> [Exercise description]: In the records below, find the line that contains "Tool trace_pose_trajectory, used" and the line that contains "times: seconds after", then retype exactly those two lines and every line between them.

Data excerpts:
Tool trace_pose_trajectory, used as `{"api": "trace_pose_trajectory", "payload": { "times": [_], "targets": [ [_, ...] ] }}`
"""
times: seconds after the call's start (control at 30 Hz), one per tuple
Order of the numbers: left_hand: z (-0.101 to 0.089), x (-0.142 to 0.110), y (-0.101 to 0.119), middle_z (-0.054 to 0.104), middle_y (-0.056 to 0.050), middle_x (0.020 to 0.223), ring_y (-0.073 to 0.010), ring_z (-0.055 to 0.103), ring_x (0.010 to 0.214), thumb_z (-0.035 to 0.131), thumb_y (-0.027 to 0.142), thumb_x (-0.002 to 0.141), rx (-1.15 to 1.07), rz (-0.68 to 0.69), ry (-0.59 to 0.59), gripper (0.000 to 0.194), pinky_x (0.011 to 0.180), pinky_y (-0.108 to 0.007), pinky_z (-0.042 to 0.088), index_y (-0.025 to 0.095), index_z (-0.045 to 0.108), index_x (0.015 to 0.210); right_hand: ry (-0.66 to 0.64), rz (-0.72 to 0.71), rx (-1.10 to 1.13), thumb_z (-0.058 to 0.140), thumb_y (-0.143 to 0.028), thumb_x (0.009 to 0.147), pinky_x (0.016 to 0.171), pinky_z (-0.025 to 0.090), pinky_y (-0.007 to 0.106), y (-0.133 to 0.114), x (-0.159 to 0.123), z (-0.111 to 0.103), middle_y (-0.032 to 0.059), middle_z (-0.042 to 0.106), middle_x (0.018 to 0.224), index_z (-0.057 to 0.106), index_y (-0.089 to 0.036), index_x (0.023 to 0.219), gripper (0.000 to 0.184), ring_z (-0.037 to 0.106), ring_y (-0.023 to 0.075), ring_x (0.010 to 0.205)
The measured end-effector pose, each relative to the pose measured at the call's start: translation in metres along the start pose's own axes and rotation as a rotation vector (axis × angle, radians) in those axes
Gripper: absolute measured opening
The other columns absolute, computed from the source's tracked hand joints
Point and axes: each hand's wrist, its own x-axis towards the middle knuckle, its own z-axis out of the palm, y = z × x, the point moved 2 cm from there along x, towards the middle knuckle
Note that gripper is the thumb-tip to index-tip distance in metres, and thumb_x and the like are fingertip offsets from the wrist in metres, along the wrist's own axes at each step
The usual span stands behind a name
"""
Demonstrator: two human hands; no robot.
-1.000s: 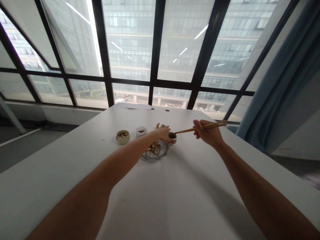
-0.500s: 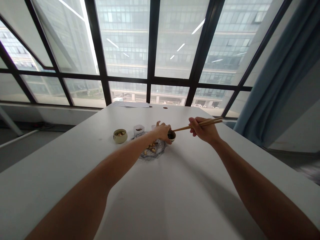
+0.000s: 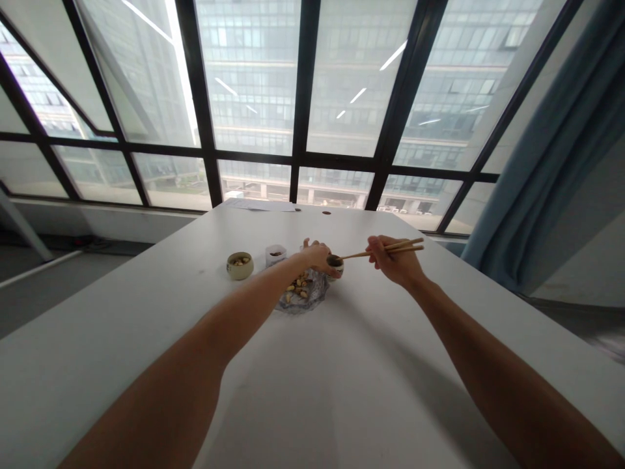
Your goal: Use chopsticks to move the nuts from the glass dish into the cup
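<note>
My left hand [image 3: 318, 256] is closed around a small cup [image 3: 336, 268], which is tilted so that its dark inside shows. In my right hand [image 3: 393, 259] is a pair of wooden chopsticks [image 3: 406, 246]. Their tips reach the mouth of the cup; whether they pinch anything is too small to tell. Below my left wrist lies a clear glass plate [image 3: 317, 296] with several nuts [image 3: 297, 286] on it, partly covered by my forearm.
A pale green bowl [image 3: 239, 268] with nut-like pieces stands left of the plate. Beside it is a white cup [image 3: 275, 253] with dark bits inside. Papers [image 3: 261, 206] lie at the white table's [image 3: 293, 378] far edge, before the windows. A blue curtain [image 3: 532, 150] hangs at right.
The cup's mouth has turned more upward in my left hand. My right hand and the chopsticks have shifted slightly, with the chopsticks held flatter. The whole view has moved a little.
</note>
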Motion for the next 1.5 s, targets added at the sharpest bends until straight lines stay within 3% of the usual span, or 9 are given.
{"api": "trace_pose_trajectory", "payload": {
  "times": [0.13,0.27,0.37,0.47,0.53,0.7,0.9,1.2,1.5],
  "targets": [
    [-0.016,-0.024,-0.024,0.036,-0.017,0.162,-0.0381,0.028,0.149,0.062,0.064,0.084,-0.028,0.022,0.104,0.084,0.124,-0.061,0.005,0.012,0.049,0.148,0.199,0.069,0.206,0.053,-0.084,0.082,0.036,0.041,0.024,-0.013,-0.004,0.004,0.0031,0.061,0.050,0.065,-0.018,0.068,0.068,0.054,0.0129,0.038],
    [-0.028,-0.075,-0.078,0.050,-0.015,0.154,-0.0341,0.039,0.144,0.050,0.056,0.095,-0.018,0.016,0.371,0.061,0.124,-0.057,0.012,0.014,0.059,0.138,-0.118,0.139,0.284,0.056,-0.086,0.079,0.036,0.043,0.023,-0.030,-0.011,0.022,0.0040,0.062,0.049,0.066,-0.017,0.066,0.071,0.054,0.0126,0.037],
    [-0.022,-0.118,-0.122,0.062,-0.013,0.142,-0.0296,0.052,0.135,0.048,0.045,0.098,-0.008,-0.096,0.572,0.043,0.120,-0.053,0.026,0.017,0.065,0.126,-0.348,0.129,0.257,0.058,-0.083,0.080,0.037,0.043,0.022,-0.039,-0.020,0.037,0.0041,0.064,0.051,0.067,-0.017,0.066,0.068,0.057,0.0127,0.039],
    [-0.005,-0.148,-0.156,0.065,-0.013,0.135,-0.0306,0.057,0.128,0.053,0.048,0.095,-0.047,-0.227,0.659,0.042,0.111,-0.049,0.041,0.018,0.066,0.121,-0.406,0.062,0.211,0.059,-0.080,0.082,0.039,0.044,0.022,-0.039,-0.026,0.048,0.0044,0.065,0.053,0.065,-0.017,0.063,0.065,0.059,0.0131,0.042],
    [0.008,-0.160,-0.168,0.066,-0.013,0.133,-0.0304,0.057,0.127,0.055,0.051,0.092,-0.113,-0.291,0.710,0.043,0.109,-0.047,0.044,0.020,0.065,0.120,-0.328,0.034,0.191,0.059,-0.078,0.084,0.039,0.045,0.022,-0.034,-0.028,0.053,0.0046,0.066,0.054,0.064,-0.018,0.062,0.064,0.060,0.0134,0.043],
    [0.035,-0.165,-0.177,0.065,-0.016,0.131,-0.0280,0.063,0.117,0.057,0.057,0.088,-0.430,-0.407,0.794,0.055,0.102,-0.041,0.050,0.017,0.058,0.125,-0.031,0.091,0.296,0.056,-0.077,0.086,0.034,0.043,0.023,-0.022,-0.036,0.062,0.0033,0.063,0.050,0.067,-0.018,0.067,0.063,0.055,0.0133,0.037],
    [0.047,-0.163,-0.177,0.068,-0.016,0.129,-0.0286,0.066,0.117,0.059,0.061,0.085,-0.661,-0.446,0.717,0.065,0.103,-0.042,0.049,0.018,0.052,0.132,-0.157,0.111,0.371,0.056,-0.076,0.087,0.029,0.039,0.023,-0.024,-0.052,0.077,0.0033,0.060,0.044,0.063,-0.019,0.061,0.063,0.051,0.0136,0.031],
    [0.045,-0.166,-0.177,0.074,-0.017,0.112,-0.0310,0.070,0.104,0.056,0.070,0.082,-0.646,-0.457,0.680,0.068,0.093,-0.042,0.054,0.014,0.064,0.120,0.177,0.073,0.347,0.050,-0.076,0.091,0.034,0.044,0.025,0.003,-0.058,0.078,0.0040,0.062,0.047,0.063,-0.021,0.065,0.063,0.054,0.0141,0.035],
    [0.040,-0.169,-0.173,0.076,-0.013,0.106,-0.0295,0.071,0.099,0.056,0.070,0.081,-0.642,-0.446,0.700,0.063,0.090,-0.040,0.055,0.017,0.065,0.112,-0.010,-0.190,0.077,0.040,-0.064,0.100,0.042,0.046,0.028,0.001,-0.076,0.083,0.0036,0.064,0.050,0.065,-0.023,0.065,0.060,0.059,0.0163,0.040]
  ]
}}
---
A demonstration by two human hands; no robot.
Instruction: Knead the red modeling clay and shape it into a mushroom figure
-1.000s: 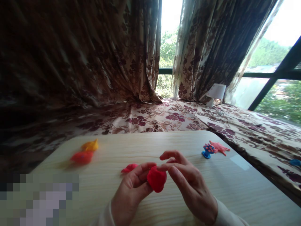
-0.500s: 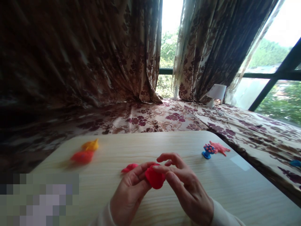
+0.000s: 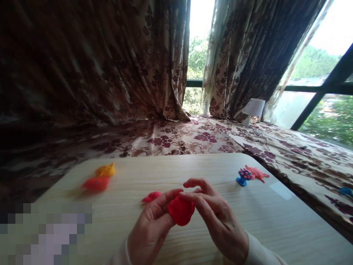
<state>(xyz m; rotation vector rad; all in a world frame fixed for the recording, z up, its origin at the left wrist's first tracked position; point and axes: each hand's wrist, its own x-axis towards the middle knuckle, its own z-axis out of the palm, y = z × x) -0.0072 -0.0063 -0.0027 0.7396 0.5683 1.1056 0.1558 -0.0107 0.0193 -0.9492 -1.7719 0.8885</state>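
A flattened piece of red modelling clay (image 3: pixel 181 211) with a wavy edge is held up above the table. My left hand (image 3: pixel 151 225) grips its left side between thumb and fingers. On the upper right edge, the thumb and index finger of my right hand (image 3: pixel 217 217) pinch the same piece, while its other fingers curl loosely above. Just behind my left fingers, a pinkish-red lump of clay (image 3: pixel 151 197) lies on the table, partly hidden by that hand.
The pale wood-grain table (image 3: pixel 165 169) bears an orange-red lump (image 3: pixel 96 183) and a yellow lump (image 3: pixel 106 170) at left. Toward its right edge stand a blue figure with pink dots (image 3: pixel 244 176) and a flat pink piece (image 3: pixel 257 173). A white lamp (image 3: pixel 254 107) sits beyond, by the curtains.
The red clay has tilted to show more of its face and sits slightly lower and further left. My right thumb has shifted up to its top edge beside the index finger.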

> [Response to the exercise]:
Tool trace_pose_trajectory, used as `{"api": "trace_pose_trajectory", "payload": { "times": [_], "targets": [ [_, ...] ] }}`
"""
times: seconds after the call's start (control at 30 Hz), one per tuple

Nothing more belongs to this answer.